A guy's son at work plays for high school b-ball team (small school) and they have different foods for their concession stand. So, I made him a deal buy 2 butts get 2 free. Also, smoked 2 more butts for 2 guys at work. 17 hour smoke w/lump and hickory, tasted great. last pic is the retained juices. Thanks for lookin'.


----------



## rbranstner (Feb 13, 2011)

So how did the PP go over at the stand? I bet it was gone very fast.


----------



## rp ribking (Feb 13, 2011)

rbranstner said:


> So how did the PP go over at the stand? I bet it was gone very fast.




Ross, give me a chance I just smoked it last night. The game is this Thursday.


----------



## Bearcarver (Feb 13, 2011)

Wow!

Not many school concession stands have great food like that!
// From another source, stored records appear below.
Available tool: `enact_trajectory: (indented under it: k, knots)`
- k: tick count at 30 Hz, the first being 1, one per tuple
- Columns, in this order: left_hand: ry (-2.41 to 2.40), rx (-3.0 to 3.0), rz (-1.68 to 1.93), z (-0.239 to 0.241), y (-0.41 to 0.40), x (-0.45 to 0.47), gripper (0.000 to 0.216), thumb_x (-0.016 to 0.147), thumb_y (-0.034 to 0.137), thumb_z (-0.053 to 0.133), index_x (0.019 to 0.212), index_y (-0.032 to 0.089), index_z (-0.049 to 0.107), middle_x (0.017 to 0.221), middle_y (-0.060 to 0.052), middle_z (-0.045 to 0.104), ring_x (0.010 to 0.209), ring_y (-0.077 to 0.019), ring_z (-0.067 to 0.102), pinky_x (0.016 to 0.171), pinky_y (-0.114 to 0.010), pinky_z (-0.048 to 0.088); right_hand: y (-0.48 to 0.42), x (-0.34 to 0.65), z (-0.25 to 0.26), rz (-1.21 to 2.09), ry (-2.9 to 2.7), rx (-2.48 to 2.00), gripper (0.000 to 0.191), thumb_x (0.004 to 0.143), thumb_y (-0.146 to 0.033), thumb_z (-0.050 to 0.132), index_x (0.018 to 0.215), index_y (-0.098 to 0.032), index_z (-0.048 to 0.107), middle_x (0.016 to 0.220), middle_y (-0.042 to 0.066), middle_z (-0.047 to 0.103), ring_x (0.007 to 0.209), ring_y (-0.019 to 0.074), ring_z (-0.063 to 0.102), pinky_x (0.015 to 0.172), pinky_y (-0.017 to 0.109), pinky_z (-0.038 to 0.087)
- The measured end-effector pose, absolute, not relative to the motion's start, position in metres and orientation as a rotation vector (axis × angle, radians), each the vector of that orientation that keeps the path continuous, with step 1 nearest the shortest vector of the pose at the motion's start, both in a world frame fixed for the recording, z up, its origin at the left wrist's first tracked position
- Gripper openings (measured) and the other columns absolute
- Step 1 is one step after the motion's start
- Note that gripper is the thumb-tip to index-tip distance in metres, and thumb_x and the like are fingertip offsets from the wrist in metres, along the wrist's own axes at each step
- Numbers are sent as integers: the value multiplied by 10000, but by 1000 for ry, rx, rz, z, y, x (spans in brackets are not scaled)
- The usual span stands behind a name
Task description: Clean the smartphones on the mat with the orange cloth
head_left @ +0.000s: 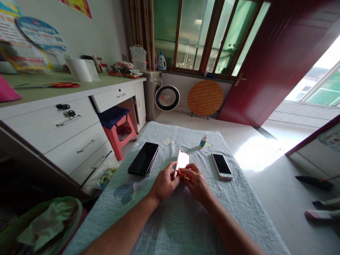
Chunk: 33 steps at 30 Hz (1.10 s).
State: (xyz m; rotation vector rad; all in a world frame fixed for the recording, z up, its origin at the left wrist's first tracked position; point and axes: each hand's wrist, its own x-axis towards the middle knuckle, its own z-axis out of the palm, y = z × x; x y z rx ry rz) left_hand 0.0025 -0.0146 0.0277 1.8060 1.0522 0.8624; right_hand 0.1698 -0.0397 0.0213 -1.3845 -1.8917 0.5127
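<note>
My left hand (165,182) grips the left edge of a pale pink smartphone (183,158), tilted up over the cloth-covered table. Its back, with a camera at the top corner, catches bright light. In my right hand (198,182) an orange cloth (183,173) is bunched under the fingers and pressed on the phone's lower part. To the left lies a stack of black tablets or large phones (145,159). A white smartphone (222,165) rests at the right, its dark screen up. Behind it stands a small spray bottle (203,141) with a blue label.
A light blue quilted cloth (170,226) covers the table. At the left are a white desk (79,138), a red stool (119,132) and a waste bin (77,212). Beyond, a washing machine (152,95) has its door open, beside a round wooden tabletop (205,97).
</note>
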Motion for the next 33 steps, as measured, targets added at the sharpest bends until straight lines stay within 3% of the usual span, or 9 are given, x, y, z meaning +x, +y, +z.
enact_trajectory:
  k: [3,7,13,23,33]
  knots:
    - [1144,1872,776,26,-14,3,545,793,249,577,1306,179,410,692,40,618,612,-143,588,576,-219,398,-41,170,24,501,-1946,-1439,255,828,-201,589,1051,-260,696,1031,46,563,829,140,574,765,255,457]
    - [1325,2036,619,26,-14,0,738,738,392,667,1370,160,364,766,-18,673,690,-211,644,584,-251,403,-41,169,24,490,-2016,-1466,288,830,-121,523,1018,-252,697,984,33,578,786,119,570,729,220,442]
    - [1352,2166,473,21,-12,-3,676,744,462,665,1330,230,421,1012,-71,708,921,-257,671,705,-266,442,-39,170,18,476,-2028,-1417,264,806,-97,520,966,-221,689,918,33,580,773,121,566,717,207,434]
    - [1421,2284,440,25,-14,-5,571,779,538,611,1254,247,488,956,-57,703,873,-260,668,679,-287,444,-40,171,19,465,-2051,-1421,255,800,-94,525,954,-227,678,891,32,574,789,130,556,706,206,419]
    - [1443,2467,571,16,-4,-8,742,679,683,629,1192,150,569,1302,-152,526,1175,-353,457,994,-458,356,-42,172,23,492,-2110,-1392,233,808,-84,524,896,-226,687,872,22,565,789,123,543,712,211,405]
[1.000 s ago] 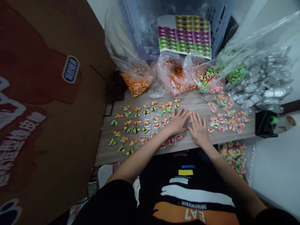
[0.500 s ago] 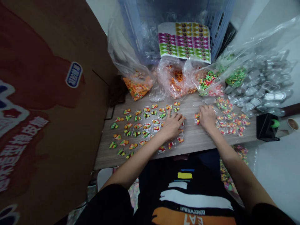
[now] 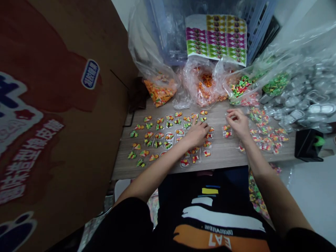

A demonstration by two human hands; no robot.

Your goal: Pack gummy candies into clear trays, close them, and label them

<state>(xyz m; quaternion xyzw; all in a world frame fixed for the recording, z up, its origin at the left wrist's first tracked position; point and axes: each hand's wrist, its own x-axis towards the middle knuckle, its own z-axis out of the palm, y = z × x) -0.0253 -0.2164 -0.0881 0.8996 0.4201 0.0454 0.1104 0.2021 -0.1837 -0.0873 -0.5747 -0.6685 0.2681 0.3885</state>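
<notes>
My left hand (image 3: 197, 134) lies over rows of small clear plastic trays, its fingers apart and their tips among the pieces. The trays hold little coloured shapes in orange, red, yellow and green, such as the filled tray (image 3: 168, 140) in the middle. Just above a separate clear case (image 3: 227, 131) with red and yellow pieces is my right hand (image 3: 238, 123). Its thumb and fingers are curled together in a pinch; what they hold, if anything, cannot be made out. To its right is a cluster of filled cases (image 3: 262, 134).
Along the back stand open plastic bags of orange pieces (image 3: 160, 92), tiny orange bits (image 3: 206, 85) and mixed star shapes (image 3: 241, 86). A sticker sheet (image 3: 216, 40) leans on a blue crate (image 3: 157, 31). Empty clear cases (image 3: 309, 94) pile at right, near a black tape dispenser (image 3: 308, 145). A large carton (image 3: 78, 147) borders the left.
My right hand has lifted off the separate case, which now shows more fully, and its fingers have curled. My left hand stays over the trays. The whole view has shifted slightly.
</notes>
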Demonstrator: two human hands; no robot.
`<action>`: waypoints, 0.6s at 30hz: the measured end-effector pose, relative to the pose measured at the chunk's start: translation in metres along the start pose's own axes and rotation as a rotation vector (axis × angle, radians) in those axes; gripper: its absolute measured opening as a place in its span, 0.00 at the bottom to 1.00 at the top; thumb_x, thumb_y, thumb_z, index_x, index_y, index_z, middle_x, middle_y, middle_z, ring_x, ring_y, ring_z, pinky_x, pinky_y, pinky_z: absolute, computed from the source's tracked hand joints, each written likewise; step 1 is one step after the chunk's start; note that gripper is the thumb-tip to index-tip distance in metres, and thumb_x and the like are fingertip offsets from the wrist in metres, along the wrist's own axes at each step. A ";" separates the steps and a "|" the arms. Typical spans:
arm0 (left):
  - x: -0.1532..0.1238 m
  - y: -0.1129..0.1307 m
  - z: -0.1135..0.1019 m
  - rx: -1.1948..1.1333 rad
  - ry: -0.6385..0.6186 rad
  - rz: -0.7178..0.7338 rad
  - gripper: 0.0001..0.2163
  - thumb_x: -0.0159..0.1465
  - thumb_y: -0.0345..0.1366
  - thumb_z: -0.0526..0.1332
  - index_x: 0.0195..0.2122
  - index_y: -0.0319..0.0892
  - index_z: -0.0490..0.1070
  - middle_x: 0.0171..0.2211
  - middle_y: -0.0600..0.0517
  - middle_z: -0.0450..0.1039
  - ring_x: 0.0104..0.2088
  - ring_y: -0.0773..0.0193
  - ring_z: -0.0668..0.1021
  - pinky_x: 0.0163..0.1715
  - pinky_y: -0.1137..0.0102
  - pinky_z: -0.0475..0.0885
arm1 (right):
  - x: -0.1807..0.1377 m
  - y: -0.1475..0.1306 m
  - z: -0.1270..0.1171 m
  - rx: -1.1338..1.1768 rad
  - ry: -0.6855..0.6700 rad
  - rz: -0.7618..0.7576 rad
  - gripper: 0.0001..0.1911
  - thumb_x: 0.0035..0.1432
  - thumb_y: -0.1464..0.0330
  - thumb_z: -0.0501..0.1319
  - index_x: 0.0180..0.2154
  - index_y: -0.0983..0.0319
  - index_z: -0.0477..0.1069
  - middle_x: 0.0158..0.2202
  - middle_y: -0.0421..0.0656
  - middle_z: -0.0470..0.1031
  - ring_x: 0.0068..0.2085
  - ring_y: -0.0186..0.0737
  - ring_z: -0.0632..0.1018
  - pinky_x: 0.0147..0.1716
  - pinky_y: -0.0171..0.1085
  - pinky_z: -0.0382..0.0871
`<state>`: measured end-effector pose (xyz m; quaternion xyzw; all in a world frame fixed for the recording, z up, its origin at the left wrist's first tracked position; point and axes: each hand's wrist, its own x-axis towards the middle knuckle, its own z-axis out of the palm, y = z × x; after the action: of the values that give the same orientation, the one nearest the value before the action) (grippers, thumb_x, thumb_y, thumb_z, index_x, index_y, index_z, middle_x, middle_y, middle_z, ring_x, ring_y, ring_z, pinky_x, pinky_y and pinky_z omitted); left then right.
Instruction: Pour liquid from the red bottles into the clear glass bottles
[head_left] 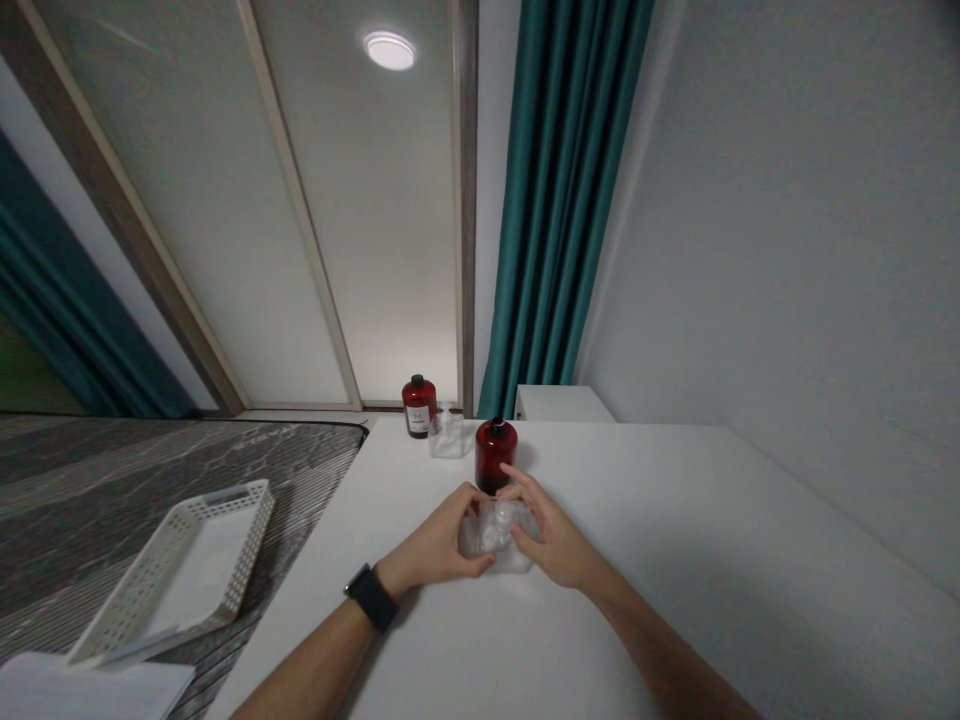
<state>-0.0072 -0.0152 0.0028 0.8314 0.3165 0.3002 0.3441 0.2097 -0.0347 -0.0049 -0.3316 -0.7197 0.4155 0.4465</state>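
Note:
A clear square-bodied bottle [513, 560] stands on the white table [600, 630] between my hands. My left hand [442, 540] curls round its left side, thumb in front and fingers behind. On the other side, my right hand [551, 535] has its thumb and fingers bent about the bottle's rounded clear top, with the index finger raised. The fingers hide part of that top. Just behind my hands is a dark red bottle [495, 452] with a narrow dark neck. Farther back, a second clear square bottle [447, 438] stands next to a labelled red bottle [418, 408] with a black cap.
To the left, lower than the table, lie a white perforated basket [251, 515] and white sheets [90, 690] on a grey patterned surface [300, 465]. A white cabinet [562, 402] stands beyond the table's far edge, by a teal curtain [562, 200]. A wall [810, 250] rises on the right.

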 end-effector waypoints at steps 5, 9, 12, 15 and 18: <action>-0.001 -0.001 -0.001 0.000 -0.008 0.006 0.23 0.52 0.32 0.68 0.49 0.43 0.64 0.46 0.49 0.67 0.45 0.56 0.71 0.48 0.61 0.68 | -0.001 -0.001 -0.004 0.011 -0.058 0.024 0.33 0.65 0.66 0.59 0.68 0.54 0.50 0.56 0.49 0.72 0.62 0.48 0.69 0.65 0.55 0.53; -0.001 0.002 -0.002 -0.017 -0.007 -0.005 0.22 0.53 0.31 0.67 0.49 0.43 0.64 0.45 0.49 0.67 0.45 0.56 0.71 0.48 0.61 0.68 | -0.001 0.000 -0.004 0.018 -0.055 0.051 0.34 0.65 0.67 0.59 0.68 0.54 0.50 0.55 0.49 0.73 0.62 0.47 0.70 0.64 0.54 0.54; -0.001 0.003 -0.002 -0.010 0.006 -0.010 0.22 0.52 0.31 0.67 0.48 0.42 0.64 0.45 0.49 0.67 0.43 0.57 0.70 0.47 0.62 0.69 | -0.001 0.003 0.001 0.006 0.005 0.030 0.32 0.64 0.68 0.60 0.66 0.54 0.54 0.50 0.46 0.73 0.60 0.46 0.71 0.64 0.53 0.56; -0.001 0.001 -0.002 -0.001 0.010 0.000 0.21 0.52 0.31 0.66 0.48 0.42 0.64 0.45 0.49 0.67 0.43 0.57 0.71 0.46 0.62 0.69 | -0.002 0.006 0.007 0.011 0.058 0.026 0.30 0.64 0.68 0.59 0.65 0.55 0.56 0.49 0.45 0.73 0.57 0.45 0.73 0.62 0.51 0.60; -0.001 -0.001 -0.004 0.003 0.002 0.007 0.21 0.54 0.32 0.66 0.49 0.42 0.64 0.45 0.49 0.67 0.43 0.57 0.71 0.46 0.62 0.69 | -0.003 0.006 0.008 0.016 0.055 0.044 0.29 0.65 0.66 0.59 0.65 0.55 0.57 0.52 0.47 0.73 0.58 0.45 0.73 0.62 0.51 0.60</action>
<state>-0.0110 -0.0135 0.0046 0.8327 0.3146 0.3017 0.3414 0.2038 -0.0369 -0.0133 -0.3550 -0.6963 0.4217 0.4597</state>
Usually just hot dogs & those skinny little rubber hamburgers from the freezer section!

Bear


----------



## rbranstner (Feb 13, 2011)

rp RibKing said:


> rbranstner said:
> 
> 
> > So how did the PP go over at the stand? I bet it was gone very fast.
> ...


Geeze. You left that part out. haha


----------



## gotarace (Feb 13, 2011)

There will be happy faces when they buy one of those sammies..Looks Great.


----------



## scarbelly (Feb 13, 2011)

Looks like they are gonna have some happy folks at that game for sure


----------



## werdwolf (Feb 13, 2011)

That should raise them some funds for sure.


----------



## SmokinAl (Feb 14, 2011)

Great job. I bet it goes quick!


----------



## sqwib (Feb 14, 2011)

rp RibKing said:


> tasted great.





rbranstner said:


> rp RibKing said:
> 
> 
> > rbranstner said:
> ...









Those kids are in for a treat


----------



## rp ribking (Feb 14, 2011)

Hell, I should show up for the game, for supper. I can't wait for the results and any more orders for PP.


----------